[YOUR GOAL]: For each line below that holds "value", return the line as it stands.

[PROVIDED MATERIAL]:
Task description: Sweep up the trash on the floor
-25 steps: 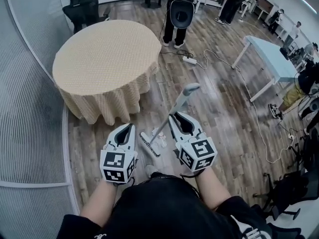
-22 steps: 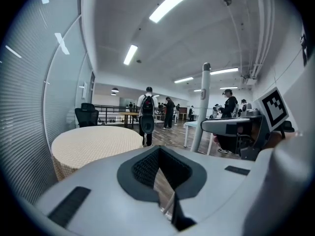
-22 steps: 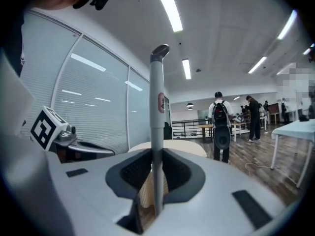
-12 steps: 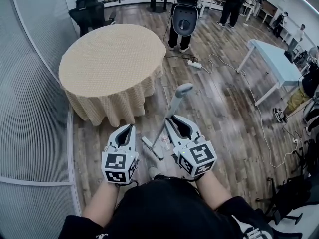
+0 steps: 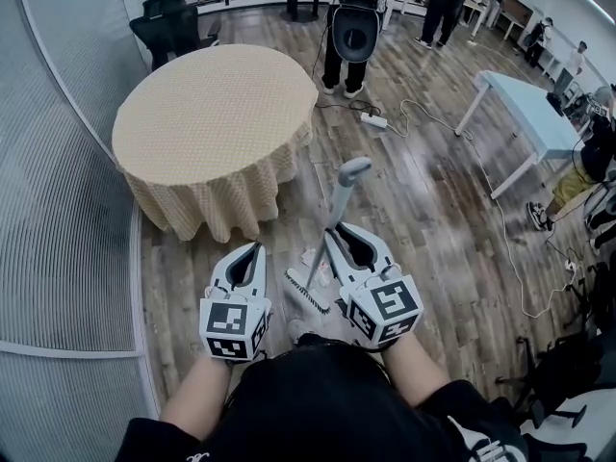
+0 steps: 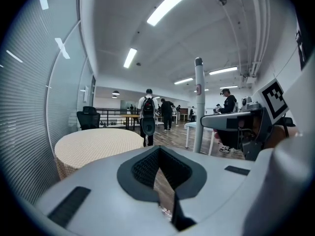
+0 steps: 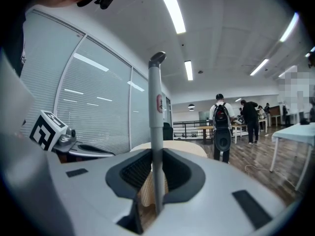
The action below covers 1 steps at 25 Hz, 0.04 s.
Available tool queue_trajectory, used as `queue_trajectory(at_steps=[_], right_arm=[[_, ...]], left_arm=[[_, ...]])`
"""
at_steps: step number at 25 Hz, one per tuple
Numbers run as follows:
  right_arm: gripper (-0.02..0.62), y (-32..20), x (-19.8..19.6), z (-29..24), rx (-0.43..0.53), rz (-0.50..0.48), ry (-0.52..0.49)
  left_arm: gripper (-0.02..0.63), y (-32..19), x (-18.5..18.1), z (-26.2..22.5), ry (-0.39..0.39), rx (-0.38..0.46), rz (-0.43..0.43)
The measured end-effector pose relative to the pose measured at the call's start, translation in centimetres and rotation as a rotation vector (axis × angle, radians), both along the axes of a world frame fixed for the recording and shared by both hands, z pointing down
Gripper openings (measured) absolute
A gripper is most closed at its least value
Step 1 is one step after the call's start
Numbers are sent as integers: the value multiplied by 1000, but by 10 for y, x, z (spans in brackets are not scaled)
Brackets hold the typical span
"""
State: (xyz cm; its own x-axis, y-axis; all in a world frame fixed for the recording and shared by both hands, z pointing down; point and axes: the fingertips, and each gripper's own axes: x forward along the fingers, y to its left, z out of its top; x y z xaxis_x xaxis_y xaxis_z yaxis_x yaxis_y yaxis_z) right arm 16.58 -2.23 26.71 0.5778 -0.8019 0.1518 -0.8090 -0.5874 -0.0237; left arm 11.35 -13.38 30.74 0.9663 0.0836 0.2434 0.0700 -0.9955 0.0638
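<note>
The two pale grey fingers (image 7: pixel 221 195) of the right gripper (image 7: pixel 156 155) are clamped on the thin grey plastic handle of a long broom (image 5: pixel 340 198). The handle runs up between the dark ribbed pads and ends above in a curved grip. In the head view the broom leans away from the person. Its white brush head with dark bristles (image 5: pixel 309 293) sits low on the brown wood-plank floor (image 5: pixel 423 219), between the two grippers.

The left gripper (image 5: pixel 254 249) is held just left of the brush head. Its fingers are closed tip to tip with nothing between them. Its own view shows only a narrow strip of floor through the hollow between the pads. In that strip lie a few small pale scraps of trash (image 6: pixel 166 212), which seem to be near the brush head, though they are too small to make out clearly.

Beyond the grippers stands a round table under a beige patterned cloth (image 5: pixel 212 114), with a black office chair (image 5: pixel 173 22) behind it. A white power strip (image 5: pixel 374 120) lies on the floor with its cable trailing right, towards a light blue rectangular table (image 5: pixel 529 104). A person with a black backpack (image 5: pixel 354 22) stands further back.
</note>
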Motion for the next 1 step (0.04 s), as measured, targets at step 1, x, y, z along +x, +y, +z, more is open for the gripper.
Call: queue_trajectory(at_steps=[1], right_arm=[[80,2,0,0,-1,4,0]], left_arm=[[-3,2,-1,0,1,2,5]])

[RESPONSE]:
A gripper is most closed at its least value
Numbers are sent as integers: the value multiplied by 1000, but by 10 for y, x, z (spans in brackets are not scaled)

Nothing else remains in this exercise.